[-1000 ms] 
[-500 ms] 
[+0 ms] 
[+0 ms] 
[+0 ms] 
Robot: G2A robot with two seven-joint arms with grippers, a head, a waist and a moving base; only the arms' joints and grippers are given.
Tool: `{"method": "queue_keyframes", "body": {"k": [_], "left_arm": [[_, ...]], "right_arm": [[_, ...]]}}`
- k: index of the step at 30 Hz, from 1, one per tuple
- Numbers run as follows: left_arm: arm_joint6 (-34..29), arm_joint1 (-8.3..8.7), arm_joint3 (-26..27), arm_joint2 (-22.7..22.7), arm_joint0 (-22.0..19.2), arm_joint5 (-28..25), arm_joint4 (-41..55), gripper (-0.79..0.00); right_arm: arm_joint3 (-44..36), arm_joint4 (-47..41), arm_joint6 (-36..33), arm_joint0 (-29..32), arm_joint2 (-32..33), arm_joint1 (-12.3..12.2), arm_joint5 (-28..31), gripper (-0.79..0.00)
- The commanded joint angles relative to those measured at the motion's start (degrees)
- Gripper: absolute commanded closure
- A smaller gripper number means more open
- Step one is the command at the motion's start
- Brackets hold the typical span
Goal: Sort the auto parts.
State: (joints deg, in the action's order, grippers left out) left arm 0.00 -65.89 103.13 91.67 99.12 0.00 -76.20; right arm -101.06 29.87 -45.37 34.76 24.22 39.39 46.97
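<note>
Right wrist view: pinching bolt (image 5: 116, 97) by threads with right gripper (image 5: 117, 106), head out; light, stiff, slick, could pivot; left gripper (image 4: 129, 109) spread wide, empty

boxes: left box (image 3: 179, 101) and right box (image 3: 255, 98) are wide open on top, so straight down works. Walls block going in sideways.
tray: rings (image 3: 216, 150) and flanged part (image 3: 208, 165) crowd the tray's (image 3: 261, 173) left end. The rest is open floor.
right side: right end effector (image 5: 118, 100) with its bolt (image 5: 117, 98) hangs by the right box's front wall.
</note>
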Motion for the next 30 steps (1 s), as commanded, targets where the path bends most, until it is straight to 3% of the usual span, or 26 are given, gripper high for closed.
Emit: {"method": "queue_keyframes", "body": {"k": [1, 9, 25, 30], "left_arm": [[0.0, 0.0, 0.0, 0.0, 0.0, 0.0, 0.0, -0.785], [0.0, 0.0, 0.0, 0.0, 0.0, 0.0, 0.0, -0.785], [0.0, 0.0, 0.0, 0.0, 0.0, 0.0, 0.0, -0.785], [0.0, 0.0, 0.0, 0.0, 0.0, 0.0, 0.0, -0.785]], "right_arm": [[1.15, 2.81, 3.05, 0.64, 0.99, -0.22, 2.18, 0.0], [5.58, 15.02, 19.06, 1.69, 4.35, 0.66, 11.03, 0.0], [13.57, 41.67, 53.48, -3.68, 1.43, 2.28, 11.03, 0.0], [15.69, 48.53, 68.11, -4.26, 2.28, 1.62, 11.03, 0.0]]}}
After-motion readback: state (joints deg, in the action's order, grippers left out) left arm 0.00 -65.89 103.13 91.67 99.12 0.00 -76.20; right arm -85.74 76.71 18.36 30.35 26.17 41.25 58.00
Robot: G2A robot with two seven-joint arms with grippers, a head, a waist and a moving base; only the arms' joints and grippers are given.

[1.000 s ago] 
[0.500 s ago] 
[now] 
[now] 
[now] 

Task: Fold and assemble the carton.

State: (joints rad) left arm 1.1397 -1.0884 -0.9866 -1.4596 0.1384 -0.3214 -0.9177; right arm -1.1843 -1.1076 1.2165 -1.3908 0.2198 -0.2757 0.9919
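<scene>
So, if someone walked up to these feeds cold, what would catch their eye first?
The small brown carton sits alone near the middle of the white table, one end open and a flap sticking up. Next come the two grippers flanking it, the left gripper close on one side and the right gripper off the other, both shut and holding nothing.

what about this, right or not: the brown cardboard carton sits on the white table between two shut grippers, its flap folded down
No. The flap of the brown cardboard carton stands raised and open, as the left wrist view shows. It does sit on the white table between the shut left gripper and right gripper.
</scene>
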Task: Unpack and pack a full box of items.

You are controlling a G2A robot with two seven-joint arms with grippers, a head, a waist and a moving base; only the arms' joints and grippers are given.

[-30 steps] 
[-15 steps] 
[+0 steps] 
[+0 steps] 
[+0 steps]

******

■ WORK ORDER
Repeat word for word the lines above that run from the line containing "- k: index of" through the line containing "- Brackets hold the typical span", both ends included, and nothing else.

■ ANSWER TO THE PROBLEM
- k: index of the step at 30 Hz, from 1, one per tuple
- Numbers run as follows: left_arm: arm_joint6 (-34..29), arm_joint1 (-8.3..8.7), arm_joint3 (-26..27), arm_joint2 (-22.7..22.7), arm_joint0 (-22.0..19.2), arm_joint5 (-28..25), arm_joint4 (-41..55), gripper (-0.79..0.00); right_arm: arm_joint3 (-44..36), arm_joint4 (-47..41), arm_joint6 (-36..33), arm_joint0 (-29..32), arm_joint2 (-32..33), arm_joint1 (-12.3..12.2), arm_joint5 (-28..31), gripper (-0.79..0.00)
- The commanded joint angles relative to those measured at the motion's start (degrees)
- Gripper: absolute commanded closure
- A smaller gripper number means more open
- Step one is the command at the motion's start
- Brackets hold the typical span

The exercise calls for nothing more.